Repeat the listing exactly. Pictures stay out of your copy.
____________________
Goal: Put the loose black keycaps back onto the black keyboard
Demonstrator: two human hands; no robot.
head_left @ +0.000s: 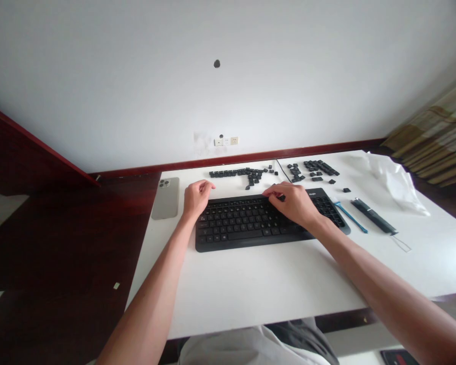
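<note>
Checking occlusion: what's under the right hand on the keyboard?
The right hand rests on the black keyboard's top rows, right of centre. Keys beneath the palm are covered; whether any are missing there cannot be seen.

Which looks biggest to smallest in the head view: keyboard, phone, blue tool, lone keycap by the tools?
1. keyboard
2. phone
3. blue tool, longer than the phone is wide but far thinner
4. lone keycap

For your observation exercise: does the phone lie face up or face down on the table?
Face down. The phone shows its back, with the camera lenses at its far end, lying flat on the table.
</note>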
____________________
## Task output
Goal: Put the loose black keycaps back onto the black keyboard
Demonstrator: two human hands; no robot.
head_left @ +0.000s: 
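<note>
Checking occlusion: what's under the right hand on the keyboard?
The right hand rests on the black keyboard's top rows, right of centre. Keys beneath the palm are covered; whether any are missing there cannot be seen.

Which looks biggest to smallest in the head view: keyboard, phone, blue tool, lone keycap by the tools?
1. keyboard
2. phone
3. blue tool, longer than the phone is wide but far thinner
4. lone keycap

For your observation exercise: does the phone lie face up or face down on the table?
Face down. The phone shows its back, with the camera lenses at its far end, lying flat on the table.
</note>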

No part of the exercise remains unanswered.